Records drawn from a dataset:
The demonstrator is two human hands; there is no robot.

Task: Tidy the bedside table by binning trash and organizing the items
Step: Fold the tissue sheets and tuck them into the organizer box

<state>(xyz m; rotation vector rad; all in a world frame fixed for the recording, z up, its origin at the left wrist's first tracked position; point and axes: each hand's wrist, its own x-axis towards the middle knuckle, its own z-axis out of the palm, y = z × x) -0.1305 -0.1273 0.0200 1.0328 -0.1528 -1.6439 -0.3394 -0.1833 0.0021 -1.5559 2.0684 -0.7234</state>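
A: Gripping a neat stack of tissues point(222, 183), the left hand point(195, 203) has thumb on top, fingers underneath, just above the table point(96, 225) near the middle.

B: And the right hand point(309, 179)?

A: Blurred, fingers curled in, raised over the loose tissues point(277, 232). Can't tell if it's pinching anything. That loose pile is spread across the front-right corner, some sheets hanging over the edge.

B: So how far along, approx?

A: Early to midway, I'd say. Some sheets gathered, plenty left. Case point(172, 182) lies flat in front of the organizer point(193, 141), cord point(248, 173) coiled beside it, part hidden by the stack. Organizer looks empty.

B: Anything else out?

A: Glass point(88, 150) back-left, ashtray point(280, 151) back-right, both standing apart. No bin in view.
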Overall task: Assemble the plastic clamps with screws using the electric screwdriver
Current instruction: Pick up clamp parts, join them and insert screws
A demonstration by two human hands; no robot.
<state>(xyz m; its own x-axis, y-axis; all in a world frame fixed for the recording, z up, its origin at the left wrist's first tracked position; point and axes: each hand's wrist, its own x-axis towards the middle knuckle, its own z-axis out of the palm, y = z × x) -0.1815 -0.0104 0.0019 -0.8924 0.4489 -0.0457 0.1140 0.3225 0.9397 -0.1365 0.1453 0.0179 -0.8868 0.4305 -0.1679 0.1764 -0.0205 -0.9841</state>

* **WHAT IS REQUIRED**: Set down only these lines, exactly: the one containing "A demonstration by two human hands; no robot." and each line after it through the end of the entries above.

* **RESULT OF THIS EXERCISE**:
A demonstration by two human hands; no robot.
<state>(xyz m; its own x-axis, y-axis; all in a world frame fixed for the recording, z up, its origin at the left wrist's first tracked position; point and axes: each hand's wrist, its own x-axis towards the middle knuckle, its own z-axis out of the palm, y = z × x) -0.1815 -0.0104 0.0019 -0.8924 0.4489 -0.0457 0.1140 0.3225 0.9397 -0.1365 0.1453 0.0179 -0.8868 0.4305 -0.1679 0.1764 -0.0205 -0.9841</state>

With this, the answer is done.